* What this task involves:
Exact transcription begins at the first line of the material below and ends with the line holding "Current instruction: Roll"; pictures are skipped.

•••

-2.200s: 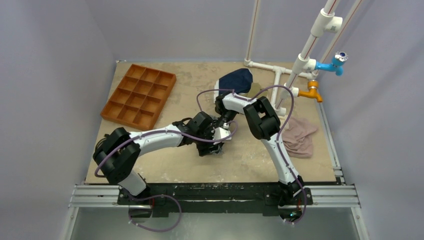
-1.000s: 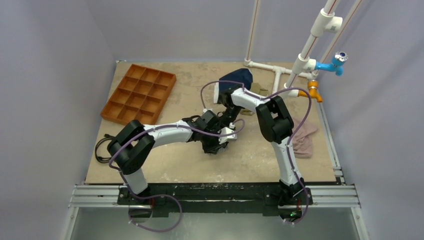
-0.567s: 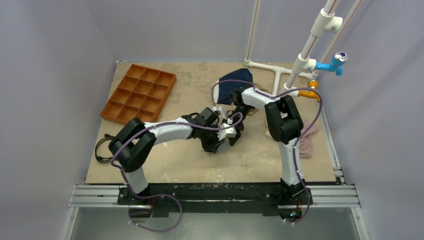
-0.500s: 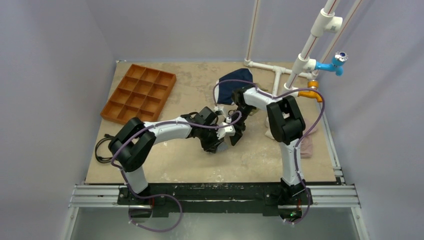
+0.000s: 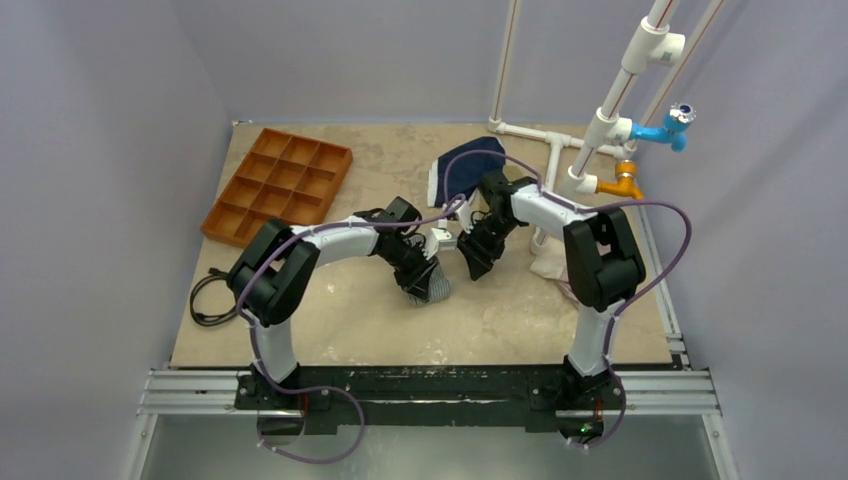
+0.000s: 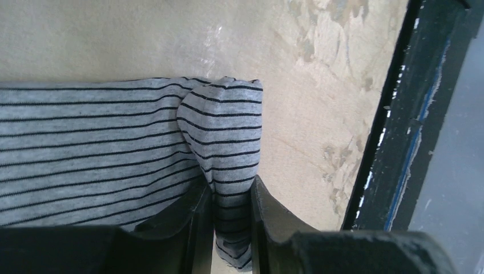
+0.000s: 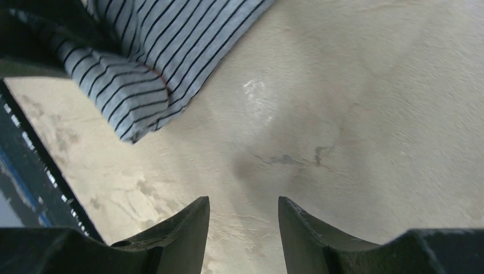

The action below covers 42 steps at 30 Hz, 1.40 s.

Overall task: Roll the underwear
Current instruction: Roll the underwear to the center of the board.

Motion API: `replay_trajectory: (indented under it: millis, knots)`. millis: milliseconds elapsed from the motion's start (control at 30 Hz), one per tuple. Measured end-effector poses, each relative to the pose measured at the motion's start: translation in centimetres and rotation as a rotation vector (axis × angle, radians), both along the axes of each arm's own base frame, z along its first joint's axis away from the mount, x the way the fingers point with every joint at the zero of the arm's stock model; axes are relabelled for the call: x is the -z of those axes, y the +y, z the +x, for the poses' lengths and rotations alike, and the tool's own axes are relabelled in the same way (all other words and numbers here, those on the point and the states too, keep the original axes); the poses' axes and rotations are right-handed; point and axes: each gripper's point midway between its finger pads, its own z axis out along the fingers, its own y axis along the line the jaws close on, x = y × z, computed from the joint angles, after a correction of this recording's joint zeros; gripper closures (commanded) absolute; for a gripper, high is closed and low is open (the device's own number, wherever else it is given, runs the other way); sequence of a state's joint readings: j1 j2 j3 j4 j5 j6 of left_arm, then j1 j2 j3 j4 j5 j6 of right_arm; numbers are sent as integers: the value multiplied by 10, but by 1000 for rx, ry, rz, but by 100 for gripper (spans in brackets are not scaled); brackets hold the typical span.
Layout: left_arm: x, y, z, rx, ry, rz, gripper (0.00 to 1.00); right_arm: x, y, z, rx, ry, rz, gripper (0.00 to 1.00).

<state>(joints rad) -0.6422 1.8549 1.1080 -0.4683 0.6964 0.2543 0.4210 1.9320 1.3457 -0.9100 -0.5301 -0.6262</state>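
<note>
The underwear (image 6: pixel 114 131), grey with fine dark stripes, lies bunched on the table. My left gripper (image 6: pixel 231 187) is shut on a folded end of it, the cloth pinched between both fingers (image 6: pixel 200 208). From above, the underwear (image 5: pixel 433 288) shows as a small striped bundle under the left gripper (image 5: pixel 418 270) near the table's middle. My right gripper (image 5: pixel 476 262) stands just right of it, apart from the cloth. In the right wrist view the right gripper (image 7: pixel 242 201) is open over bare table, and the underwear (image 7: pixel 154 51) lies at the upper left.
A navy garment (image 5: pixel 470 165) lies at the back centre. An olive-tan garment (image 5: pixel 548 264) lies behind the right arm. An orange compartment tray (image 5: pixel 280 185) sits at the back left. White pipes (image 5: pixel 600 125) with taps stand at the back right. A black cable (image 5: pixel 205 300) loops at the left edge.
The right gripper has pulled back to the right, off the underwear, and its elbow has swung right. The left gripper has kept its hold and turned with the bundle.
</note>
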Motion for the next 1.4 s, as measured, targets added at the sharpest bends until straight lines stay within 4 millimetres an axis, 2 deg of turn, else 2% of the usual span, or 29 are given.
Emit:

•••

* Written response:
-2.200s: 
-1.000s: 
-0.567s: 
-0.500s: 
+0.000s: 
+0.000s: 
+0.000s: 

The action below covers 42 steps at 30 Hz, 1.40 s.

Overall task: Roll the underwear
Current instruction: Roll the underwear to the center of the board.

Work on the exercise is finished.